The golden rule: Plan for growth, but don’t be wasteful. A /28 (16 addresses, 11 usable) is probably too small for anything but the tiniest resource. A /26 (64 addresses, 59 usable) is a good starting point for a moderate-sized application subnet. A /24 (256 addresses) is common and gives you plenty of room.

Most importantly, ensure your subnet CIDRs don’t overlap! If your VPC is 10.0.0.0/16, you can have subnets like 10.0.1.0/24, 10.0.2.0/24, and 10.0.3.0/24. Trying to create 10.0.1.0/24 and 10.0.1.128/25 in the same VPC will work—they don’t overlap—but it’s messy. Keep it simple and sequential.

AZ Assignment: Embrace the Spread

Remember: one subnet per AZ. The best practice is to create mirrored subnets across multiple AZs for high availability. You don’t have a “public subnet”; you have a “public subnet in us-east-1a” and a “public subnet in us-east-1b”.

This is how you build resilient architectures. Your load balancer will span AZs and drop traffic into instances in both your private subnets. If one AZ fails, the load balancer just stops sending traffic there and your application in the other AZ keeps running.
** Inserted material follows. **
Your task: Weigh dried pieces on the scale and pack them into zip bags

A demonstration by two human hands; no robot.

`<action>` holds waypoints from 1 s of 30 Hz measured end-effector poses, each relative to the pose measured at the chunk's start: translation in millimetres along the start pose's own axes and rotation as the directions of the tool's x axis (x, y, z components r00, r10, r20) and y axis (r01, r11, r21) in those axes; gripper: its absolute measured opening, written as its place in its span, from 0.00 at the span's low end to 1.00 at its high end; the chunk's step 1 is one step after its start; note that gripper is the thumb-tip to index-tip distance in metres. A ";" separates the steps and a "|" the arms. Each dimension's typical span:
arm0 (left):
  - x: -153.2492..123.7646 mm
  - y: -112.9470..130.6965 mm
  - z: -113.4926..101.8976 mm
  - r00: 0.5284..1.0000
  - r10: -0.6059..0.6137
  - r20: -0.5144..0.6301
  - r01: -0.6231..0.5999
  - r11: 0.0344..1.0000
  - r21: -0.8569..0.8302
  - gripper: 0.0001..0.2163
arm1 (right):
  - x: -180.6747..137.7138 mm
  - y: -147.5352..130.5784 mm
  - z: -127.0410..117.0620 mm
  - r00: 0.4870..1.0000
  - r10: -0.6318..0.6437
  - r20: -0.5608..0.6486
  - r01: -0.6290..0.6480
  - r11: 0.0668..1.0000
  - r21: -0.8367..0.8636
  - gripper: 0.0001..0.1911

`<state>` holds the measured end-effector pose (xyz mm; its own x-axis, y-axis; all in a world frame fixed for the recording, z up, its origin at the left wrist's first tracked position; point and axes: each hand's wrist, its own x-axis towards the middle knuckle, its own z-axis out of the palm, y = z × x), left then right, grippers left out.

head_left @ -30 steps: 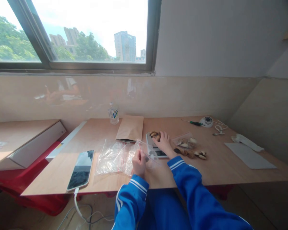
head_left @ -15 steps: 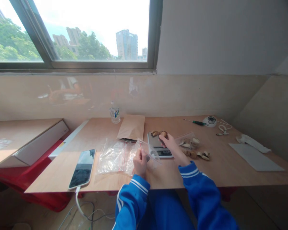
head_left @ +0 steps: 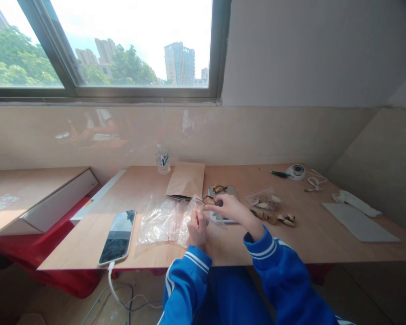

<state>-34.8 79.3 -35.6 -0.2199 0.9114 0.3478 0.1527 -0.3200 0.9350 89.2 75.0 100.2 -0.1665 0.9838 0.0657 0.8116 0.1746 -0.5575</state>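
My left hand pinches the red-striped rim of a small clear zip bag and holds it up off the table. My right hand grips a brown dried mushroom piece right at the bag's mouth. Behind them sits a small digital scale with another mushroom piece on its platform. More mushroom pieces lie loose on the wood to the right, beside a filled zip bag.
A pile of clear zip bags lies left of my hands, next to a phone on a charging cable. A brown paper envelope, a small bottle, a screwdriver, a tape roll and a grey sheet are on the table.
My right hand left the scale with a mushroom piece and came back to the mouth of the bag. My left hand kept the bag held up.
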 end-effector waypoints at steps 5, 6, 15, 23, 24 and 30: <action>-0.3 -0.1 0.6 1.000 -0.007 -0.019 0.008 1.000 0.019 0.17 | -2.1 -2.3 0.6 0.997 0.041 -0.068 -0.045 0.997 -0.059 0.16; -0.4 0.1 0.6 1.000 -0.010 -0.015 0.010 1.000 0.018 0.17 | -2.1 -2.1 1.9 0.995 0.050 -0.092 -0.057 0.996 -0.070 0.14; 0.7 4.3 0.0 0.998 -0.042 -0.045 0.042 0.999 -0.010 0.16 | -0.2 -5.1 9.9 0.977 0.002 -0.214 0.047 0.973 0.226 0.16; 0.2 6.9 -0.1 0.997 -0.042 -0.066 0.038 0.998 -0.057 0.16 | -4.6 -9.0 13.7 0.921 0.062 -0.384 -0.003 0.988 0.152 0.22; 0.3 6.7 -0.4 0.997 -0.042 -0.068 0.038 0.998 -0.057 0.16 | -6.0 -7.8 13.0 0.937 0.052 -0.344 -0.034 0.998 0.059 0.23; 0.9 7.0 -0.5 0.997 -0.040 -0.062 0.037 0.998 -0.053 0.16 | 3.8 20.9 9.6 0.870 0.027 -0.491 -0.075 0.994 -0.077 0.22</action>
<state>-34.4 77.8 -28.8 -0.2855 0.9056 0.3137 0.0930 -0.2996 0.9495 100.2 81.9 80.9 0.1524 0.8806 0.4487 0.8625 0.1032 -0.4955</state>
You can see this structure in the CloudFormation snippet below.

Resources:
  VPC:
    Type: AWS::EC2::VPC
    Properties:
      CidrBlock: 10.0.0.0/16
      EnableDnsSupport: true
      EnableDnsHostnames: true

  PublicSubnet1:
    Type: AWS::EC2::Subnet
    Properties:
      VpcId: !Ref VPC
      CidrBlock: 10.0.1.0/24
      AvailabilityZone: us-east-1a

  PublicSubnet2:
    Type: AWS::EC2::Subnet
    Properties:
      VpcId: !Ref VPC
      CidrBlock: 10.0.2.0/24
      AvailabilityZone: us-east-1b

  PrivateSubnet1:
    Type: AWS::EC2::Subnet
    Properties:
      VpcId: !Ref VPC
      CidrBlock: 10.0.101.0/24
      AvailabilityZone: us-east-1a

  PrivateSubnet2:
    Type: AWS::EC2::Subnet
    Properties:
      VpcId: !Ref VPC
      CidrBlock: 10.0.102.0/24
      AvailabilityZone: us-east-1b

Note the logical CIDR grouping: 10.0.1.x and 10.0.2.x for public, 10.0.101.x and 10.0.102.x for private. This makes reading route tables and security groups infinitely easier later.

The most common pitfall? Not creating enough subnets across enough AZs at the beginning. Adding a new subnet later is easy, but if you didn’t reserve the IP space for it in your VPC’s overall CIDR, you’re going to have a bad time. Think ahead. Draw it on a napkin. Just don’t wing it.